2. The method according to claim 1 , wherein the presence of restenosis is indicated by increased expression of a set of genes in said sample, wherein said set comprises at least three genes, at least five genes, at least ten genes, or at least twenty genes.
3. The method according to claim 1 , wherein the presence of restenosis is indicated by decreased expression of a set of genes in said sample, wherein said set comprises at least three genes, at least five genes, at least ten genes, or at least twenty genes.
4. The method according to claim 1 , wherein the presence of restenosis is indicated by the altered expression of a set of genes in said sample, wherein said set comprises at least three genes, at least five genes, at least ten genes, at least twenty genes, or at least fifty genes.
5. The method according to claim 1 , wherein said genes are selected from the group consisting of the genes listed in Table 1.
6. The method according to claim 1 , wherein said sample comprises vascular tissue of said mammal.
7. The method according to claim 6 , wherein said vascular tissue is vascular arterial tissue.
8. The method according to claim 6 , wherein said vascular tissue is vascular venous tissue.
9. The method according to claim 2 , wherein said increased expression is at least two fold higher, at least four fold higher, or at least ten fold higher than a reference level.
10. The method according to claim 3 , wherein said decreased expression is at least one-half or at least one-tenth the reference level.
11. The method according to claim 4 , wherein said altered expression, when increased, is at least two fold higher than a reference level of that gene and when decreased, is at least one-half the level of that gene when compared to a reference level.
12. The method according to claim 9 , wherein said reference level is the level in healthy vascular tissue, or is determined from pre-stenotic levels.
13. The method according to claim 10 , wherein said reference level is the level in healthy vascular tissue, or is determined from pre-stenotic levels.
14. The method according to claim 11 , wherein said reference level is the level in healthy vascular tissue, or is determined from pre-stenotic levels.
15. The method according to claim 1 , wherein the assay is carried out using a method selected from the group consisting of: genetic microarray analysis, quantitative PCR, and assay of the level of protein expression in a sample.
16. The method according to claim 15 , wherein said assay method is assay of the level of protein expression in a sample, and wherein said proteins are soluble proteins.
17. The method according to claim 16 , wherein said sample is blood.
18. The method according to claim 16 , wherein said sample is lymph.
19. The method according to claim 16 , wherein the level of protein expression is determined by ELISA.
20. A method of inhibiting restenosis comprising administering to a patient suffering from restenosis a composition that inhibits smooth muscle cell proliferation or neointimal hyperplasia and wherein said composition modifies expression of at least one gene listed in Table 1.
21. The method according to claim 20 , wherein said composition induces the expression of a gene or gene transcript that ameliorates effects of restenosis.
22. The method according to claim 20 , wherein said composition inhibits genes which promote smooth muscle cell proliferation or neointimal hyperplasia.
23. The method according to claim 20 , wherein said composition comprises a compound selected from the group consisting of an antisense oligonucleotide, an oligonucleotide that binds to mRNA to form a triplex, and an RNAi molecule.

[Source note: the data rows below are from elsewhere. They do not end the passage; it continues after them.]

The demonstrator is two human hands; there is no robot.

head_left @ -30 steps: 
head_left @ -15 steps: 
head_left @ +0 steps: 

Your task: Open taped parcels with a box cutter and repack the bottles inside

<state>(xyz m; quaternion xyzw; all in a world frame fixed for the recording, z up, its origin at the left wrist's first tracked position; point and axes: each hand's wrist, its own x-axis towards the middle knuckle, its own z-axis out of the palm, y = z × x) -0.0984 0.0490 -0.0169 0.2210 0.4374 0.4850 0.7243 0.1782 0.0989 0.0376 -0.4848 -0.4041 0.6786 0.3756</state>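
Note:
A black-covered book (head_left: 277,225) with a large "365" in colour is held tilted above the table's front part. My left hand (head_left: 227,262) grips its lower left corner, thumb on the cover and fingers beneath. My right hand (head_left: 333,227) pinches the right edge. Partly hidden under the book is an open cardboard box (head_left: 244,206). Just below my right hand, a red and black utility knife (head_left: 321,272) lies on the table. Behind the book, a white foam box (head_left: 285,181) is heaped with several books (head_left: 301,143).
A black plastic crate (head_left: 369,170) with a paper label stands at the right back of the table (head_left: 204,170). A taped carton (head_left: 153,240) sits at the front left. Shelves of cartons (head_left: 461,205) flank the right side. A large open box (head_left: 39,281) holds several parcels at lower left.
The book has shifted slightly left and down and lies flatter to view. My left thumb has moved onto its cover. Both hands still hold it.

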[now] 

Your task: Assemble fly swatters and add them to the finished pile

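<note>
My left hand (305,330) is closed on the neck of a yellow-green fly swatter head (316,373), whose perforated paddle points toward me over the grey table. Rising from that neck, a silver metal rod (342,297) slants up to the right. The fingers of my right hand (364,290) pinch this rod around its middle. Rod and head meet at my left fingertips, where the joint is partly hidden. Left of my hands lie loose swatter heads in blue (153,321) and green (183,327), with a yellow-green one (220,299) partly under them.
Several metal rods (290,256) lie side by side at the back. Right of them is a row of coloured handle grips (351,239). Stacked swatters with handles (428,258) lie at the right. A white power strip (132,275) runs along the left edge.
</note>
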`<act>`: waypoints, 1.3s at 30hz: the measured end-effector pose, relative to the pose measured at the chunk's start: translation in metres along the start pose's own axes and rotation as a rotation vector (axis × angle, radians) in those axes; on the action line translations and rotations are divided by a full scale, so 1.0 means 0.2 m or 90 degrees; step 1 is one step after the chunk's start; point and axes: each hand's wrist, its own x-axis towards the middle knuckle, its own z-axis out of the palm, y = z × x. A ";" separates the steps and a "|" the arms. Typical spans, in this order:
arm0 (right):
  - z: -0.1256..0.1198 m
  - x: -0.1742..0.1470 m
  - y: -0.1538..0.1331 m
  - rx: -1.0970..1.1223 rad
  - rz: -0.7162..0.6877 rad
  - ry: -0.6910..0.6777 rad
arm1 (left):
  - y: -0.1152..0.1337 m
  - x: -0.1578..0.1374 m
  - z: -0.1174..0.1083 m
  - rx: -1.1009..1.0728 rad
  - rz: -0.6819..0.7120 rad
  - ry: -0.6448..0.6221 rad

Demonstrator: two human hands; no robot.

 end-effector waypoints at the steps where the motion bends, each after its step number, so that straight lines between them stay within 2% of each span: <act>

24. The method according to claim 20 , wherein said composition inhibits the activity of at least one protein that promotes smooth muscle cell proliferation or neointimal hyperplasia.
25. The method according to claim 24 , wherein said composition comprises a composition selected from the group consisting of an antibody that binds to a protein that promotes smooth muscle cell proliferation or neointimal hyperplasia, and a soluble receptor protein.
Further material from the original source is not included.